The Eyes of Lee
No. This isn't about Jeb Stuart. It is, to a degree, I suppose, about professional competence, but I'm sick of using that word in relation to what I do. I mean, how much can you really lean on competence if your whole thing is throwing paint from a stick, hoping it ends up looking like something? I'm more attracted to the notion of good luck being the residue of hard work. Although there are those who might debate sections of that language as well.
Hard work? they might ask. To which I would respond: Are you familiar with this?
There are fifty roads to Beauty, and only one of them involves blonde hair and a button nose.Probably not. I just made it up. By the way, the one road that does involve blonde hair and a button nose is called, predictably enough, the Katherine Heigl Expressway. Six lanes, both ways.
But let's not worry about her now. Let's get back to hard work. It, like beauty, comes in all sorts of shapes. And there's that business about skinning cats--you're surely familar with that? And Thurber's complaint that the hardest part of his job was convincing his wife that it involved staring out the window? Now we're getting somewhere.
Me? Hard work for me comes, as often as not, late at night, sitting in a chair, staring at a half-finished--or in Big Maria's case, completely finished--painting and trying to figure out what's going on, what to do next, what's wrong, what's right. Just because I have some music on, and a glass of Evan Williams in my hand (Jack Daniels is too expensive), that doesn't mean the gears aren't churning away.
The painting is easy, most of the time. Freeing. Like playing catch with somebody who can't throw back. Like pitching to Mackey Sasser, if you are up on your New York Mets lore. No--the painting is easy. It's the thinking about the painting that's hard.
Big Maria jumps back to mind. Everytime I look at her I want to vomit. And I see her fifty times a day. Enough said.
And besides, the whole point of this post is to announce that my favorite part of Old Bobby Lee is the 50% differential between the size of one eye and the size of the other. His right eye (to your left) measures just under 4 mm in diameter. His left eye measures just over 6 mm. It is, frankly, dynamic disjuction functioning at its highest level. It is also a complete accident.

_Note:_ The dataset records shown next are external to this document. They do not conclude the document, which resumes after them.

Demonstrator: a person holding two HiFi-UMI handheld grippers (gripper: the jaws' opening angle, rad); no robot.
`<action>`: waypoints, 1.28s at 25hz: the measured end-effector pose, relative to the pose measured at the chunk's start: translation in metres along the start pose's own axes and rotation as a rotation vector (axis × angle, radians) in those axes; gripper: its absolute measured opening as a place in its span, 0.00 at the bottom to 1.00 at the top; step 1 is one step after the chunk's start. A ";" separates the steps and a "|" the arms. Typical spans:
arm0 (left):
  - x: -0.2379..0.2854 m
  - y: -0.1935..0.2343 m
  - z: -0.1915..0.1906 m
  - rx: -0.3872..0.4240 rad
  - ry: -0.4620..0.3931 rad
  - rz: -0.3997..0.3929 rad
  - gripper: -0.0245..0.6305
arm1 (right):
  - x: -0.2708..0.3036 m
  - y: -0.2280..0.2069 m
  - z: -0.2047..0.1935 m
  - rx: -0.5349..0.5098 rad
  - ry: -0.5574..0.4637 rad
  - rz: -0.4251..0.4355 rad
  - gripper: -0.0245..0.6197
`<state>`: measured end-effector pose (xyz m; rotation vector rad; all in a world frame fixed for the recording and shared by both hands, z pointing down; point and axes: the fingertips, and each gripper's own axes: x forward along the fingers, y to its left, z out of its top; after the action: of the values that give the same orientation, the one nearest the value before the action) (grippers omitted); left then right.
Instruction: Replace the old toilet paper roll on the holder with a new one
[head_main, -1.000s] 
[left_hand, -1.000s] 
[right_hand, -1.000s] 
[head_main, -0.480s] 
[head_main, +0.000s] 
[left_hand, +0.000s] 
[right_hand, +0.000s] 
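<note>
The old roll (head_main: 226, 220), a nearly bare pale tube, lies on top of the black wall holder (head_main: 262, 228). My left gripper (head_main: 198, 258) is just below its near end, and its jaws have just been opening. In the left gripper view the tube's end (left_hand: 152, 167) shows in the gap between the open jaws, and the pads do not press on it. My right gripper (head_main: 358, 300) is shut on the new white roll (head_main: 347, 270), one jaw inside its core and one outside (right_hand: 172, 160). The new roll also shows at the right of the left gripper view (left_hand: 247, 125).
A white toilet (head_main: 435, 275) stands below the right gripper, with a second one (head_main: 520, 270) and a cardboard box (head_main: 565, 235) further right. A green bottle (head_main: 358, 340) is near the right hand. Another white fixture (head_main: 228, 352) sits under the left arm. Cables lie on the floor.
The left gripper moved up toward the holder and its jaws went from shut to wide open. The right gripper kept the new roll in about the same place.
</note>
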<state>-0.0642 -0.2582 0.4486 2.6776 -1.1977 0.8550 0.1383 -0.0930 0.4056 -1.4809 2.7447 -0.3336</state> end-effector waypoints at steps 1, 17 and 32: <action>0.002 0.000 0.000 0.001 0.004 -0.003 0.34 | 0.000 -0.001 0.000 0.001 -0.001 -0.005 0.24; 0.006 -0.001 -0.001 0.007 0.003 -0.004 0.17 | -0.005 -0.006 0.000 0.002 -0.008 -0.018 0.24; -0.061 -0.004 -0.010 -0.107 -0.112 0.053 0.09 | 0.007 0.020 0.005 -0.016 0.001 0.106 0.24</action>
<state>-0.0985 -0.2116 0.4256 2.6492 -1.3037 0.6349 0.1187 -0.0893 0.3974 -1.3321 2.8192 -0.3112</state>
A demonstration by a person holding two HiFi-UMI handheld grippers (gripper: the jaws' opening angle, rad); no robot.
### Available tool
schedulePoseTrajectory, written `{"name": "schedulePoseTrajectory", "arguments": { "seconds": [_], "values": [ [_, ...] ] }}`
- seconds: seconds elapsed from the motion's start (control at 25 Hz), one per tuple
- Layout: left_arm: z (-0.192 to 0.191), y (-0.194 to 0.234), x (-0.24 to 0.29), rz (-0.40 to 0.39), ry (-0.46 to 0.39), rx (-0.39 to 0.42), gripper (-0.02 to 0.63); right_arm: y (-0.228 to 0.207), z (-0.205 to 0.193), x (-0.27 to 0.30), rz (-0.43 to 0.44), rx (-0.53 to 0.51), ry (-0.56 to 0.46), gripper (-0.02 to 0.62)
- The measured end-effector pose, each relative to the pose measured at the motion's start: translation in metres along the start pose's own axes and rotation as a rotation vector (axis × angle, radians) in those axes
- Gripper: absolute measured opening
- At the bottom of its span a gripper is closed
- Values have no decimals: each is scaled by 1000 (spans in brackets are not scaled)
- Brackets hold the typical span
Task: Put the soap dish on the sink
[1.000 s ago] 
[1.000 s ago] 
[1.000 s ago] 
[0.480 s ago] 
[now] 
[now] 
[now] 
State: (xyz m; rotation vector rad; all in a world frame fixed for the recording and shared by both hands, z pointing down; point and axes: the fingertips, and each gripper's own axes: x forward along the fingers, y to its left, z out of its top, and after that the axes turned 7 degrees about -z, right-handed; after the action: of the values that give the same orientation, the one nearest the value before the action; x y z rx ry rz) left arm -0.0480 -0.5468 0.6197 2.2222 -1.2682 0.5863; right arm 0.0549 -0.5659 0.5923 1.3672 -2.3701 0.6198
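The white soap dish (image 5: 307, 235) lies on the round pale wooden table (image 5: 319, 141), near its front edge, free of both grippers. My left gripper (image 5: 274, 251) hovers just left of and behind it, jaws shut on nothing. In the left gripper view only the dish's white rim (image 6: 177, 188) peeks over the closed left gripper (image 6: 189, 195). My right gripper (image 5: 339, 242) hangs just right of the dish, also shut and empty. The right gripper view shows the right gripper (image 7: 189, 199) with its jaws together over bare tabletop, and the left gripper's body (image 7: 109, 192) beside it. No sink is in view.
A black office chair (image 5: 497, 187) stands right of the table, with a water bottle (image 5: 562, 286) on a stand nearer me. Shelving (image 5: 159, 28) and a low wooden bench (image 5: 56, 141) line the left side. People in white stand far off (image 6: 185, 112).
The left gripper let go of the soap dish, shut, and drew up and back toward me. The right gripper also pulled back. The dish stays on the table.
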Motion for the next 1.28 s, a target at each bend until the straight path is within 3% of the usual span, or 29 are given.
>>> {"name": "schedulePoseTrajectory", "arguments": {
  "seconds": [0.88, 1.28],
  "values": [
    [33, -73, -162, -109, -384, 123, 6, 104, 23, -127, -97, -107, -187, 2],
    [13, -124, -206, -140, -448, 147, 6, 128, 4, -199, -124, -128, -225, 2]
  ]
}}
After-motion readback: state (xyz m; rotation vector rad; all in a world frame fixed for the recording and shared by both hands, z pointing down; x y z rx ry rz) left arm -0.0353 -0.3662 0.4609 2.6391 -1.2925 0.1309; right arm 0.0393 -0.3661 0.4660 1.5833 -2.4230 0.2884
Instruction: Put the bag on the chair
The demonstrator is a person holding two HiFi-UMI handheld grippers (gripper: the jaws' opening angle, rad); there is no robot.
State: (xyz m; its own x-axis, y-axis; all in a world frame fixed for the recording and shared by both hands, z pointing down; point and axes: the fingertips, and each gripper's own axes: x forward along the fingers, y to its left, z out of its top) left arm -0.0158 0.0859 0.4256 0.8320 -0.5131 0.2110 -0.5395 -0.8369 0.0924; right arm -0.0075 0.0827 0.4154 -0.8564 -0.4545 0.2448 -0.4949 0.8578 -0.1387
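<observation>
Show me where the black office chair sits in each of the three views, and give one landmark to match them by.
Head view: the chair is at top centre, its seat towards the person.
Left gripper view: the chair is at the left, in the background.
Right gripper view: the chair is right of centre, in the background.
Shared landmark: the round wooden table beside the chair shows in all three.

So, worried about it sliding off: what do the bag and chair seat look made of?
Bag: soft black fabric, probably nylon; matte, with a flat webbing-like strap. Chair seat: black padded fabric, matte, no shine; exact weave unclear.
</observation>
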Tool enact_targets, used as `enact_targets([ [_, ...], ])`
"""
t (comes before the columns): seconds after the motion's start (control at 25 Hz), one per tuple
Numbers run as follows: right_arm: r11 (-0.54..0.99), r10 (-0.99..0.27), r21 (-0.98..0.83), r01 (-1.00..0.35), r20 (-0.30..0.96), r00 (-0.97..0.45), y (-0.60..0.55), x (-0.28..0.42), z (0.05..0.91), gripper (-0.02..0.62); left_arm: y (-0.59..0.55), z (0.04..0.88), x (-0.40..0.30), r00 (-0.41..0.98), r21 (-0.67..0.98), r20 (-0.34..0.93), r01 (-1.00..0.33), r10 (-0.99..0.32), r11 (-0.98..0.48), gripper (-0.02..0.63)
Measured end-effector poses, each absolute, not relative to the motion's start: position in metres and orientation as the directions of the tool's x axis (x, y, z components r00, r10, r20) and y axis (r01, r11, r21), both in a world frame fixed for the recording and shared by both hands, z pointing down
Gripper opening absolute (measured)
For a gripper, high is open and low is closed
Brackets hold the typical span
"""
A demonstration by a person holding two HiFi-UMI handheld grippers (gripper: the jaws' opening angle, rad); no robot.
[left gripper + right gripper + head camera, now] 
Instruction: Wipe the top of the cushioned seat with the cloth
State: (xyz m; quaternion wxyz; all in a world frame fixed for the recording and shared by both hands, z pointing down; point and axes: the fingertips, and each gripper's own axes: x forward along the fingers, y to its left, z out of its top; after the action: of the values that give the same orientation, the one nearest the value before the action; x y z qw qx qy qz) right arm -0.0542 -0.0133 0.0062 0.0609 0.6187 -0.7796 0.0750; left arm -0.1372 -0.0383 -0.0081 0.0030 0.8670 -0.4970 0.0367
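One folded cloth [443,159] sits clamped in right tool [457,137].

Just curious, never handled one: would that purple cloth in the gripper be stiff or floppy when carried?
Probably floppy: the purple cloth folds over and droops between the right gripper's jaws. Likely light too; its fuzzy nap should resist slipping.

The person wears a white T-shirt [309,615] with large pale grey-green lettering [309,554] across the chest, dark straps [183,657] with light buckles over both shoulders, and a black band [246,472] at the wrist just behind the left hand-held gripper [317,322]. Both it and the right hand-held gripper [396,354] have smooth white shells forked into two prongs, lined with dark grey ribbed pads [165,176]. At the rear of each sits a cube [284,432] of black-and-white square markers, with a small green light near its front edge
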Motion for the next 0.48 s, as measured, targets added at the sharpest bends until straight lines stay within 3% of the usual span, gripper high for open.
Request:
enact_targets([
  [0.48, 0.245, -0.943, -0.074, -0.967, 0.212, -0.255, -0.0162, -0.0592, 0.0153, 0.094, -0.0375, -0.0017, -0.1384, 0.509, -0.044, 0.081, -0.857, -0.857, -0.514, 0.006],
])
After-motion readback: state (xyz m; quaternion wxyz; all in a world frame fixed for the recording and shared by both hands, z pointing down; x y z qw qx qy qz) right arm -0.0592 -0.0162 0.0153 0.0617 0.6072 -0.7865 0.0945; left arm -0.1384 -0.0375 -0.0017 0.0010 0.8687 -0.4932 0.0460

The thinking here is that if both eyes were the same size, much of the drama of the painting would be lost. As it is now, the increased size of his left eye dramatically alters the perspective of the painting, pulling that portion of his face closer to the viewer, pushing the far side of his face back into the distance. Further complementing the effect is the predominance of blue on the left side, which recedes, and red on the right side, which does whatever the opposite of recede is. Charges?
Now listen, George. I want you to take about 15,000 of your boys and charge like holy hell across this big meadow and up that ridge. The idea is to crack them Union bastards in half. Right down the middle. Do it and they'll roll up like a cheap suit. Any questions? Good. Let me know how it goes.No wonder he looks sad.
I dont' have the energy to locate a appropriate Chuck Close image, even though there are tons that illustrate the point, but one of the things that makes his photographic images, and his early, super-realistic portraits made from those images, interesting is the fact that he opens his lens wide, radically compressing the camera's depth of field so that while the eyes are in focus the tip of the nose is not. Nor are the ears.
It's all the same shit. Me? It's like I'm walking with the giants.